The critical issue: COBOL's column-based format breaks with double-byte characters. A Kanji character occupies two bytes but one display column. A parser that counts bytes instead of display positions will misidentify column boundaries, treating program text as comments or sequence numbers.

Japanese COBOL Language Extensions

IBM Enterprise COBOL for z/OS includes Japanese-specific extensions:

PIC N — national (Unicode/DBCS) data items: 01 WS-NAME PIC N(10)
USAGE DISPLAY-1 — DBCS display format
NATIONAL-OF / DISPLAY-OF — character set conversion functions
SHIFT-IN / SHIFT-OUT — inline encoding switches within string literals

These extensions are not part of the COBOL-85 standard and are missing from most open-source COBOL parsers. Our tree-sitter grammar includes support for IBM Enterprise COBOL extensions, including Japanese-specific constructs.

Industry-Specific Patterns

Japanese enterprise COBOL follows conventions defined by IPA (Information-technology Promotion Agency) and SEC (Software Engineering Center):

ETSS documentation format — standardized program documentation headers
ESCR naming conventions — variable and paragraph naming rules for maintainability
Waterfall documentation structure — basic design, detailed design, test specification, and test report templates

Our parser can extract these structural elements from the AST, making it possible to generate IPA/SEC-compliant documentation automatically from source code.

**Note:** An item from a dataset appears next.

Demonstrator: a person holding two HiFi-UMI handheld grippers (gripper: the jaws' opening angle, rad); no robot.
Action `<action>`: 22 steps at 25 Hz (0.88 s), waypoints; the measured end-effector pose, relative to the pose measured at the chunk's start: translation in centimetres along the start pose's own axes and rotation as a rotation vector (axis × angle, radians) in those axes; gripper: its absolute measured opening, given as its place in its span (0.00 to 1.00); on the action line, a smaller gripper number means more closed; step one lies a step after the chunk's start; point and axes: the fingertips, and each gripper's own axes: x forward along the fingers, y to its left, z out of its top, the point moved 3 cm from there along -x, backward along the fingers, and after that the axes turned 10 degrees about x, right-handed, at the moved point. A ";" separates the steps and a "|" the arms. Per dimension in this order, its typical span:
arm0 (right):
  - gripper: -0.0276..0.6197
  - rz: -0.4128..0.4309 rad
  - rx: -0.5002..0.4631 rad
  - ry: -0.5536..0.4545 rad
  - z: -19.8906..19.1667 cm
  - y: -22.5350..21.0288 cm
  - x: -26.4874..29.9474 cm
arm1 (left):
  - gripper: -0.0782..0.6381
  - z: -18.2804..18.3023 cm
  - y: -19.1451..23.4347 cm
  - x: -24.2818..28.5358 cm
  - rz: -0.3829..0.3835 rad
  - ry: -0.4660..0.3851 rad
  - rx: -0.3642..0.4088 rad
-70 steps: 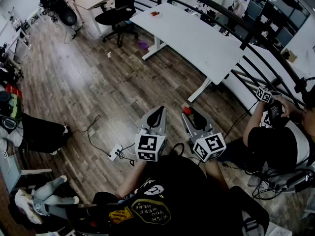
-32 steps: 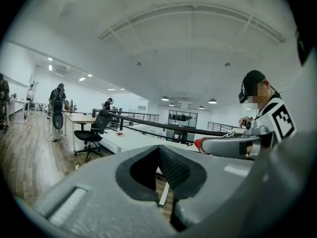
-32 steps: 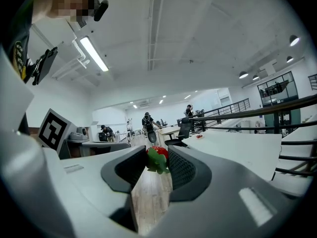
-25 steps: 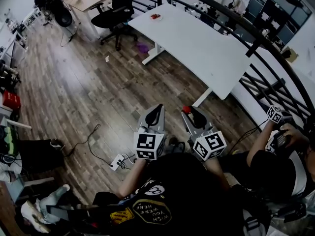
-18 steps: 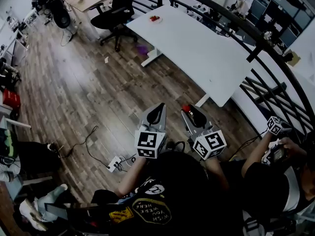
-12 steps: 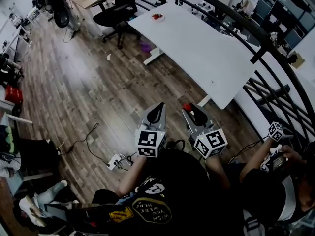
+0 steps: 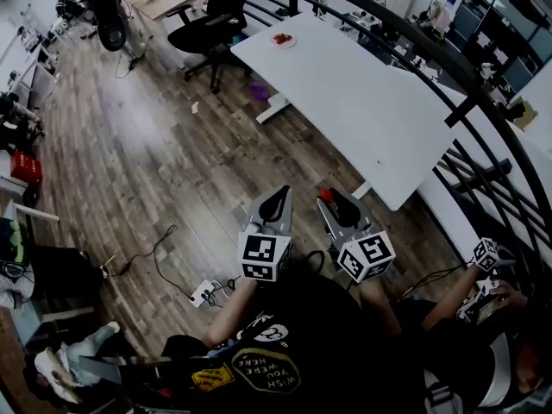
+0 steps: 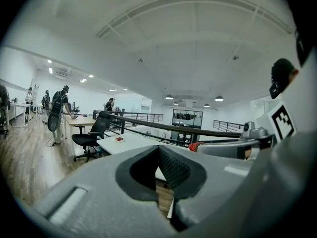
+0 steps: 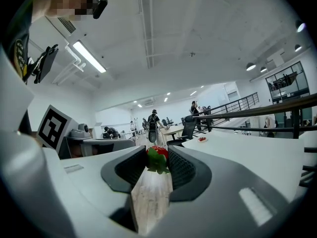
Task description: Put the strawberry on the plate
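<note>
Right gripper clamped on the strawberry at its jaw tips. Left gripper beside it, jaws together, empty. Plate far ahead of both, on the white desk.

You face a long white worktop that runs along a black railing. A black office chair stands on the wooden floor by the worktop's far end, something purple lies beneath that end, and a white power strip with cables lies on the floor.
</note>
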 end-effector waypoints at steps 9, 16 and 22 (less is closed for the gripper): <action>0.26 -0.002 -0.040 -0.005 2.0 -0.3 4.5 | 0.12 1.4 3.9 2.9 -0.013 -0.043 0.004; 0.26 -0.020 -0.045 -0.005 2.0 -0.3 7.3 | 0.12 0.9 6.5 4.0 -0.033 -0.033 -0.005; 0.26 -0.018 -0.030 0.020 1.7 -1.5 9.6 | 0.12 0.2 7.8 5.8 -0.027 -0.019 -0.015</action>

HULFT and DataSpider Integration

Japanese enterprise systems commonly use HULFT (used by 8,700+ companies) for file transfer and DataSpider Servista for system integration. COBOL programs that interact with these systems have specific patterns:

HULFT-triggered batch jobs defined in JCL
File format definitions matching HULFT transfer configurations
DataSpider API calls through COBOL CALL statements

Parsing both the COBOL programs and their associated JCL jobs reveals the complete data flow through HULFT transfer chains — critical information for modernization planning.